> [ASSIGNMENT]: Bring together copies of the lines in the data below that contain the word "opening".

> [Data entries]:
──────────────────────────────

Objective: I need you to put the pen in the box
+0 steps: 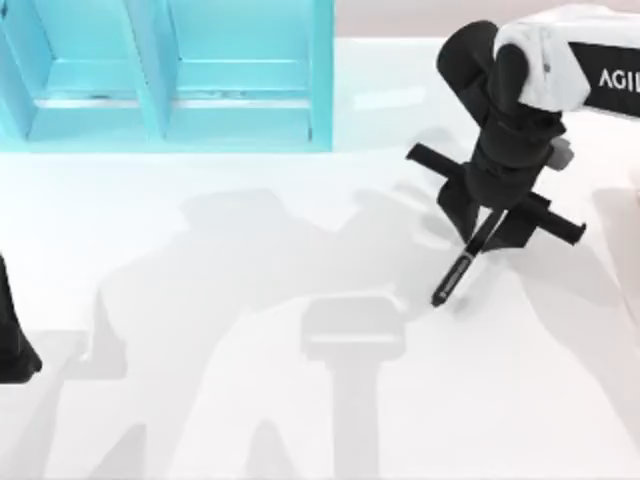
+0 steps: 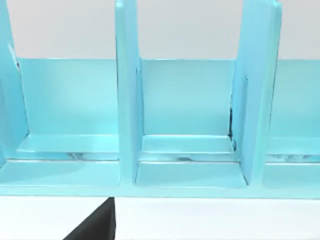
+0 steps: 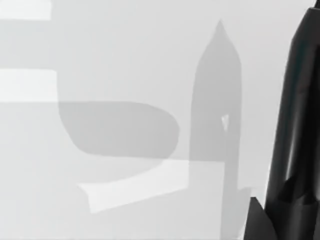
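Observation:
The pen (image 1: 455,275) is slim and black. It slants down from my right gripper (image 1: 488,225), which is shut on its upper end at the right middle of the table. Its tip points toward the table's front and casts a separate shadow on the white surface. In the right wrist view the pen (image 3: 300,125) is a close black shaft. The box (image 1: 322,70) is a cyan open container with upright dividers at the back left, well away from the pen. The left wrist view faces the box (image 2: 127,125) and its compartments.
My left arm (image 1: 12,345) is parked at the table's left edge, near the front. A dark part of it (image 2: 95,227) shows in the left wrist view. White tabletop with only shadows lies between the right gripper and the box.

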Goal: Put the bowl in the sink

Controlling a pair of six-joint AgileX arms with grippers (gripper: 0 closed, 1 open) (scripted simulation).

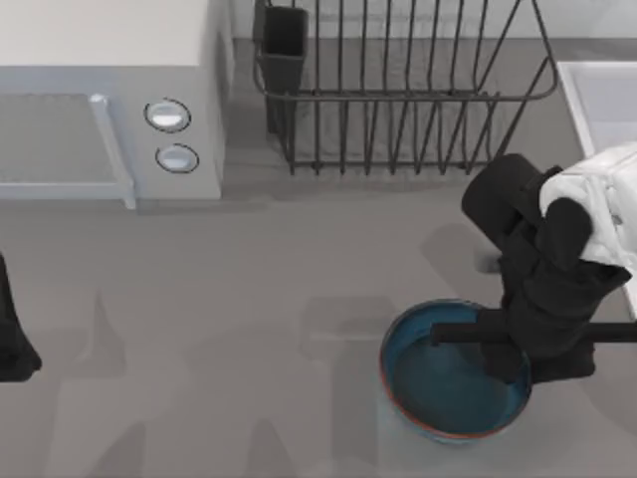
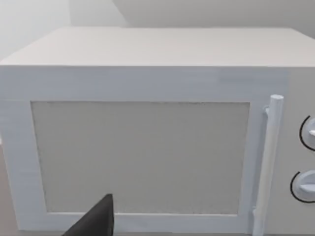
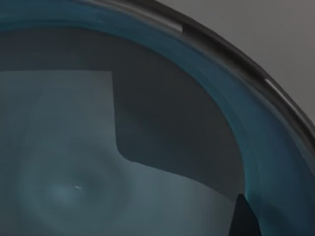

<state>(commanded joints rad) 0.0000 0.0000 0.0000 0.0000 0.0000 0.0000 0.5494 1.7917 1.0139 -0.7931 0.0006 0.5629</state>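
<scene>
Our right gripper (image 1: 503, 360) sits low over the bowl's (image 1: 443, 383) right side; we cannot tell how its jaws stand. The bowl rests on the grey table (image 1: 249, 299), front right, apart from the sink (image 1: 587, 95). Our left arm (image 1: 12, 339) is parked at the left edge, facing the microwave (image 2: 147, 132). A rack (image 1: 398, 90) stands behind.

1. You are looking down on a flat grey table (image 1: 249, 289) that spreads across the top view.
2. At your far left stands a white microwave (image 1: 109, 100), its door handle (image 1: 111, 149) a pale bar and two round knobs (image 1: 167, 116) stacked beside it.
3. To its right, along the far edge, you see a dark wire dish rack (image 1: 398, 90) with a dark cup-like holder (image 1: 285, 50) at its left corner.
4. Soft shadows fall on the table nearer to you.
5. In the left wrist view the microwave's door (image 2: 140, 157) faces you, with a pale wall (image 2: 172, 12) behind it.
</scene>
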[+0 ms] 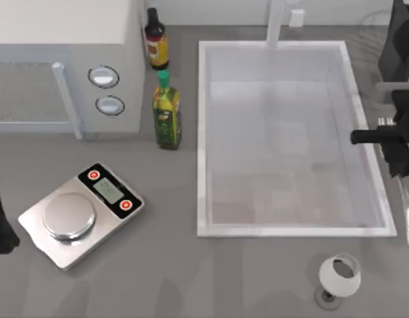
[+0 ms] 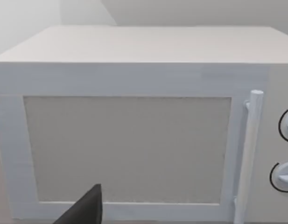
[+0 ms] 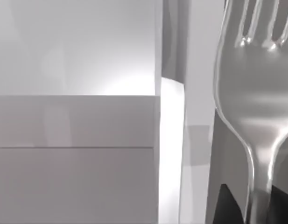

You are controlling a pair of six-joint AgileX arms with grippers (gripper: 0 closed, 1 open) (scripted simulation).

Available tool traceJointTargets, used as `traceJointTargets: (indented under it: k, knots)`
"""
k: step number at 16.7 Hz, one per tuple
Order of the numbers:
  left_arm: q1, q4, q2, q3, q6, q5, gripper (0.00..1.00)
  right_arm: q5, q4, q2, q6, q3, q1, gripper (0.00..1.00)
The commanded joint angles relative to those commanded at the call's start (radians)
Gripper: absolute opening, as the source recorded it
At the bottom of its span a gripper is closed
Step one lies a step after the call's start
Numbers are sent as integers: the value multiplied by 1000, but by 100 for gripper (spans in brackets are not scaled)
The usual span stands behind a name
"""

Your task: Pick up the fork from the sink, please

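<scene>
1. The right gripper (image 1: 398,142) is holding its jaws closed on the fork (image 3: 256,93), out past the right rim of the sink (image 1: 293,231); the left gripper's (image 1: 0,228) jaws cannot be told, and it is sitting at the table's left edge.
2. No writing is reading clearly on the two bottles (image 1: 167,114) or the scale (image 1: 81,213).
3. The basin is lying open; a wine glass (image 1: 339,277) is standing near its lower right corner, and the microwave (image 2: 134,126) is occupying the upper left.

No legible text, brand or number anywhere; bottle (image 1: 168,116) labels and scale (image 1: 81,214) display too small to make out
</scene>
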Motion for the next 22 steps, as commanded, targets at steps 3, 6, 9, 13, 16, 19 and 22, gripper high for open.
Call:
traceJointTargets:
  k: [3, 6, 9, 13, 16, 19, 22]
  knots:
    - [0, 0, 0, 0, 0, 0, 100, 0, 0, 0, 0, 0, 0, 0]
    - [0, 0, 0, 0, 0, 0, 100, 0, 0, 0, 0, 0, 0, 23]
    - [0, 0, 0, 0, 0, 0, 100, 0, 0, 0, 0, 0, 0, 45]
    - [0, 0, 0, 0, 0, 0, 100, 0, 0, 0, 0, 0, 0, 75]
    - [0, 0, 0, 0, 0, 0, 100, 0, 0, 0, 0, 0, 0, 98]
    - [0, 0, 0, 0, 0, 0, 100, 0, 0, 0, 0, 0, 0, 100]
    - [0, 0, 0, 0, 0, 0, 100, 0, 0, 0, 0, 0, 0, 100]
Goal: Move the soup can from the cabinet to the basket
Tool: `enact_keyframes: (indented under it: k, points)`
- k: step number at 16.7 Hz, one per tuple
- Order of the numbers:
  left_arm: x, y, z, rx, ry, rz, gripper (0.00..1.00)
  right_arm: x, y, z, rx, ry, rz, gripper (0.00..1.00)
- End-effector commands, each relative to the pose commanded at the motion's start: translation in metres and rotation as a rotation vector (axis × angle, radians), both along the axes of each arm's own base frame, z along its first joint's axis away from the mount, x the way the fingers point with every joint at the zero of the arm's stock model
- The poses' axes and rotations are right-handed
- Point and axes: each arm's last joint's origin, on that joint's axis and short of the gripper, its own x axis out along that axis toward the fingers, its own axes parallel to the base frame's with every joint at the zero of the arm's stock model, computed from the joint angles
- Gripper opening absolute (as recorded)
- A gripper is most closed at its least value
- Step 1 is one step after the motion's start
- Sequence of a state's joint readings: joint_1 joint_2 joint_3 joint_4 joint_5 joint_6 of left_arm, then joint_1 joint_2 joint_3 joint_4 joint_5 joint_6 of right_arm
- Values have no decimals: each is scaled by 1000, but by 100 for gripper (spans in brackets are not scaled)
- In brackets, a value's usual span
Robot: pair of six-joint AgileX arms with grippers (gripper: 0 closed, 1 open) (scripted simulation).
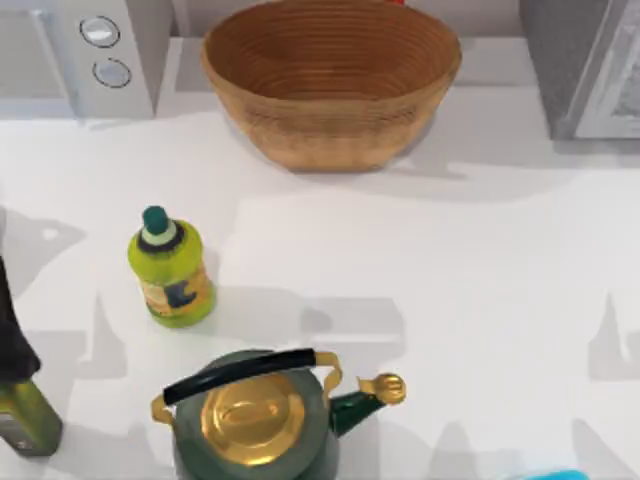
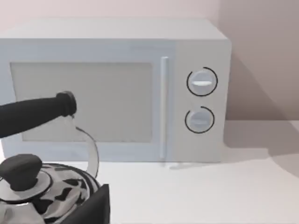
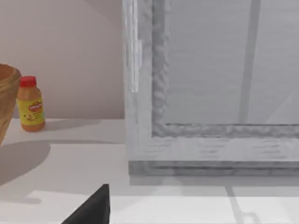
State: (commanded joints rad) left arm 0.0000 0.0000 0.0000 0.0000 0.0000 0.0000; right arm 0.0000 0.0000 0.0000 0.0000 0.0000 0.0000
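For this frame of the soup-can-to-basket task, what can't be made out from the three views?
- Soup can: unseen; cabinet interior hidden behind its closed door in the right wrist view, and the cabinet is cut by the top view's edge.
- Basket: far rim cut by the top edge.
- Left tool, right tool: open or shut cannot be told.
- Kettle: base cut by the bottom edge.

Bright even light, soft grey shadows on table
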Motion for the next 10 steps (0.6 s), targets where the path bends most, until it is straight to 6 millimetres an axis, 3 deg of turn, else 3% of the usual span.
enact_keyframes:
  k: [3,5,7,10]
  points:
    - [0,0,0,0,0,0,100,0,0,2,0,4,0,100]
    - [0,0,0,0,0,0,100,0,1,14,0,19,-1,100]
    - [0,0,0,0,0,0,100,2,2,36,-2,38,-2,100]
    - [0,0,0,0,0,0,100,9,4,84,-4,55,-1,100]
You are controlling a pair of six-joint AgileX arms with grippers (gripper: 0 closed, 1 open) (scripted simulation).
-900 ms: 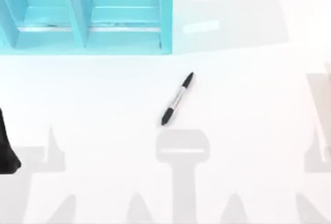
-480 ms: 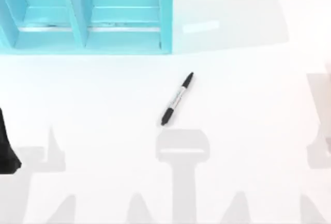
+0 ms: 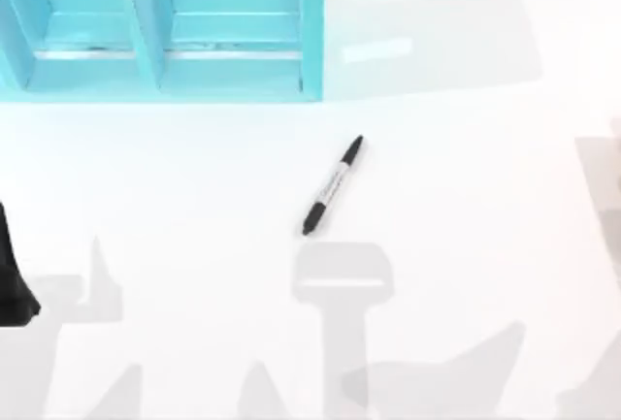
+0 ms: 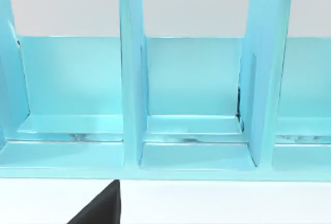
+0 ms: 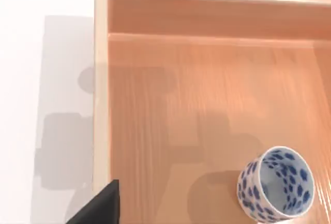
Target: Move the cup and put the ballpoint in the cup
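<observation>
A plain white table [image 3: 466, 148] fills the top view, bright and bare but for soft grey shadows along its near edge. At the left edge, toward the near side, a dark piece of my left arm [image 3: 12, 284] sits parked; whether its jaws are open or shut, I cannot tell. Near the table's middle lies the ballpoint [image 3: 333, 185], a slim marker-like pen with black cap, black end and a light grey printed barrel, flat on the surface and angled so one end points toward the far right. At the far left corner stands a turquoise rack of upright dividers [image 3: 165, 42]; the left wrist view looks straight into its compartments.

The right wrist view looks down into a shallow, pale wooden tray [image 5: 155, 105], and there sits the cup [image 5: 274, 184], a small white porcelain-like cylinder with a dense blue spotted pattern, upright with its mouth open. The right gripper's jaws I cannot tell either.

My read: the cup comes first. It looks hard, glossy and breakable, so a firm pinch across the rim or wall suits it. The pen is light and stiff and may roll, so take it mid-barrel.
</observation>
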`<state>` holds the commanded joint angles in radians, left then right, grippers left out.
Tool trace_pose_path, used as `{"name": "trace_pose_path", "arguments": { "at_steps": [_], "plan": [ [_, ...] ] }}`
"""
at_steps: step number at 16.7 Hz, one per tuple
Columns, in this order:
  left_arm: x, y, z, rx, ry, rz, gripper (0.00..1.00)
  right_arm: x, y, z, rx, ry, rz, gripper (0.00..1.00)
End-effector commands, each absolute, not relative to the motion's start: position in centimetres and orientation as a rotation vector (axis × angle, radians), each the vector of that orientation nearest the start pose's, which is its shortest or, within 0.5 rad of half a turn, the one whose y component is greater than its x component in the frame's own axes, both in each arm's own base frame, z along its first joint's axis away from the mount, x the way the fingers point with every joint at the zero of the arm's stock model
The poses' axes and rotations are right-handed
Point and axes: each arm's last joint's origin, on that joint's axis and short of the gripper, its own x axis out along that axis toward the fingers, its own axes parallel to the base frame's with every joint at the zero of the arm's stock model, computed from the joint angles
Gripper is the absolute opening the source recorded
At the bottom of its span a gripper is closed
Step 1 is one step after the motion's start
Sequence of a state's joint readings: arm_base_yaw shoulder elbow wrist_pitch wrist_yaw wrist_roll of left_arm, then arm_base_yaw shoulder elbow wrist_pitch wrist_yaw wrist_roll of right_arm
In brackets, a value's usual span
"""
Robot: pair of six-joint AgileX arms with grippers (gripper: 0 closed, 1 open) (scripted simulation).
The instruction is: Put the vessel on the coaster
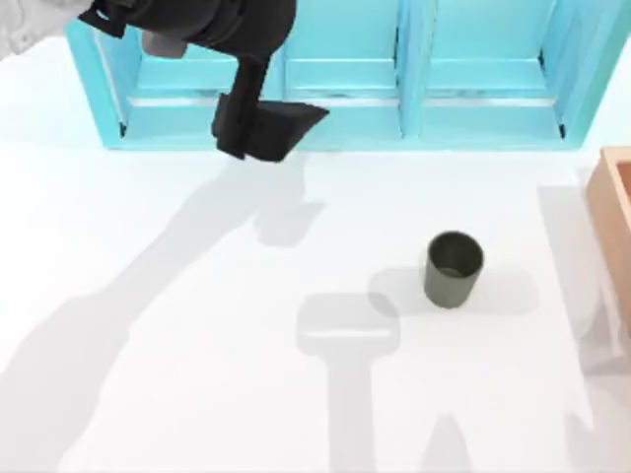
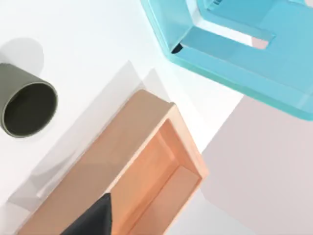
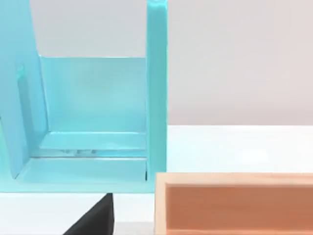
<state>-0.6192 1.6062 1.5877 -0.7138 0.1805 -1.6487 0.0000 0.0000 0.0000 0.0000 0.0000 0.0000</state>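
While the vessel stands upright and untouched right of table centre, the left gripper hangs by the blue shelf, finger spread unreadable; approach not begun, no coaster identifiable.

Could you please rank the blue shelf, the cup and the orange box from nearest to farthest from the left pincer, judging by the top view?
1. Blue shelf: right behind the left pincer, at the back.
2. Cup: on the table's right half.
3. Orange box: right edge.
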Motion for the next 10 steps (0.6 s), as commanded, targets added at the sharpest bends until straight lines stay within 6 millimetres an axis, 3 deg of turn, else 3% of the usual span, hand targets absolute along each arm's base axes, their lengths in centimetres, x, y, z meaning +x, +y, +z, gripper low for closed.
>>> {"name": "trace_pose_path", "arguments": {
  "at_steps": [5, 10],
  "plan": [
    [32.0, -29.7, 30.1, -1.387, 1.390, 0.511, 1.00, 10.6, -0.1, 16.0, 0.000, 0.000, 0.000, 1.00],
    [32.7, -34.7, 25.4, -1.368, 1.406, 0.914, 1.00, 10.6, -0.1, 16.0, 0.000, 0.000, 0.000, 1.00]
  ]
}}
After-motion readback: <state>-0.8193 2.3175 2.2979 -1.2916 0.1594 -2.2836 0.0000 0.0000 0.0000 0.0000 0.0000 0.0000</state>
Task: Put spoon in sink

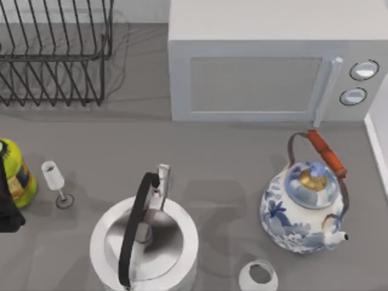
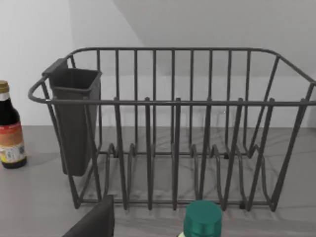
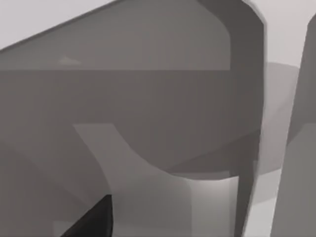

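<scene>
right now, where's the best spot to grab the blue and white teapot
Grip the blue and white teapot by the red wrap at the top of its arched handle, coming straight down from above. The handle stands clear of the lid, while the round body is probably too wide for the fingers.

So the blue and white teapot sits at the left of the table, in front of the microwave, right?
Not quite. The blue and white teapot sits at the right of the table, in front of the microwave, as the top view shows.
</scene>
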Robot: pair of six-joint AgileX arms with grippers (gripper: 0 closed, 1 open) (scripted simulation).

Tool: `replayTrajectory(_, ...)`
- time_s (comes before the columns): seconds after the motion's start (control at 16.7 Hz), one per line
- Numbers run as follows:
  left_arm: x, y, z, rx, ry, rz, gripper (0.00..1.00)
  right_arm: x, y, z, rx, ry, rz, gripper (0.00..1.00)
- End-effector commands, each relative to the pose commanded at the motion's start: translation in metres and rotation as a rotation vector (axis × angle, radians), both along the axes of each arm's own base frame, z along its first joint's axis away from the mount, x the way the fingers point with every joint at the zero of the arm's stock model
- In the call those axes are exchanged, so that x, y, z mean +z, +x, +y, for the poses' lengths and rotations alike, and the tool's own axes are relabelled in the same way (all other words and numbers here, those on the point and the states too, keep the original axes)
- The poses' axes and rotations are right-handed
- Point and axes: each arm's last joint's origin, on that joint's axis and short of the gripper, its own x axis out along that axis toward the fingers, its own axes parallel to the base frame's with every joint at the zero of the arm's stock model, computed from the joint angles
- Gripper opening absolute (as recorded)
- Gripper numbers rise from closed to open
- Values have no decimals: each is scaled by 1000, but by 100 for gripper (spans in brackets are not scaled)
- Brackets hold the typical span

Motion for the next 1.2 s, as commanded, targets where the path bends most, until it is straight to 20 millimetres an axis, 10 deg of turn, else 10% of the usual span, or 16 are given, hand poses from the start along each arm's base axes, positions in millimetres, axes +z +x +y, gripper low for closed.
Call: replayTrajectory(1.2, 0, 0, 0, 0, 0, 0, 100, 120, 1, -2, -6, -29, -22, 0)
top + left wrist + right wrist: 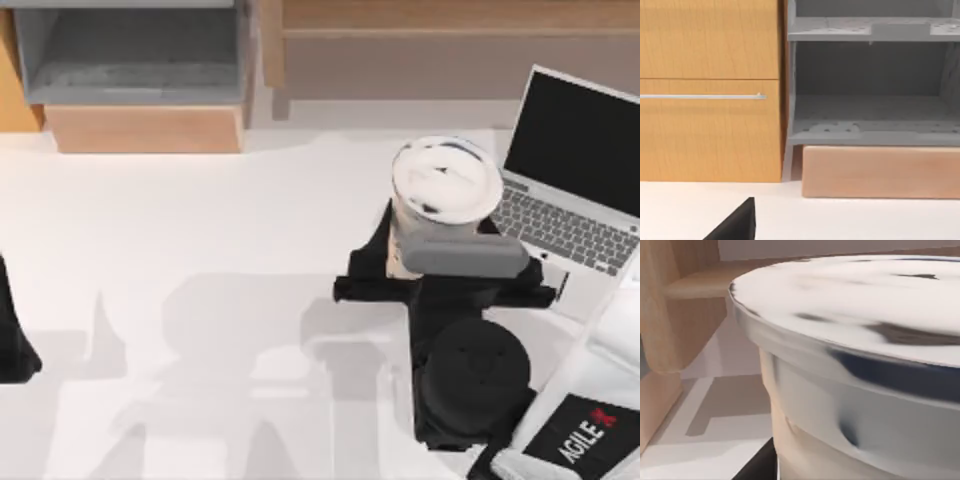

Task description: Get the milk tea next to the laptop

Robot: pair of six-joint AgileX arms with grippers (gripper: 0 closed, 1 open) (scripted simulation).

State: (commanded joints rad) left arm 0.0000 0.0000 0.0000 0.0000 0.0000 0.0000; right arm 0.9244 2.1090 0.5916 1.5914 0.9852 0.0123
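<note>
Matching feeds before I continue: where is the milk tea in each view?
Top view: milk tea right of centre, just left of the laptop.
Left wrist view: not in it.
Right wrist view: milk tea close up.
Shared landmark: the wooden block.

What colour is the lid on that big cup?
White with dark smudges; the milk tea's sealed top shows best in the top view.

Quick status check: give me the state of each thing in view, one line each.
Milk tea: upright, top sealed, right beside the laptop's left edge.
Laptop: open, screen black, at the table's right.
Right gripper: at the milk tea's side, around the cup.
Left gripper: parked at the table's left edge.
Shelf: open-fronted.
</note>
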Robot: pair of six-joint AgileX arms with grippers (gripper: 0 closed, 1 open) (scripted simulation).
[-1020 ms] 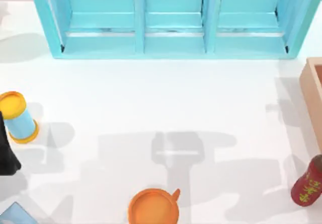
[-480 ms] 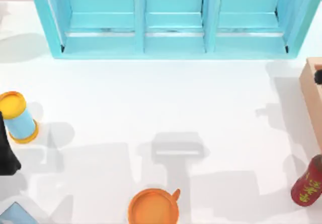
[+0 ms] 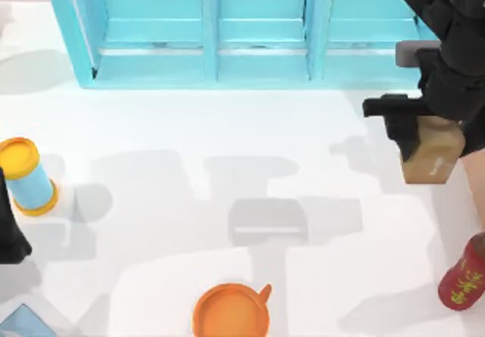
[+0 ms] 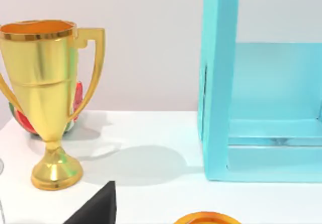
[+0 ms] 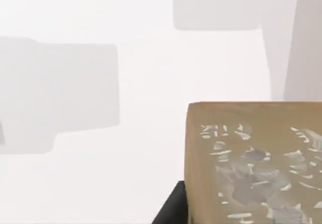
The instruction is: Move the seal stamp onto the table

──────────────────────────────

> [EXERCISE RESULT]:
Gripper: absolute opening, as the source recorded it
- Gripper opening absolute (as recorded)
Gripper is the absolute opening the source recorded
- Gripper opening absolute (as recorded)

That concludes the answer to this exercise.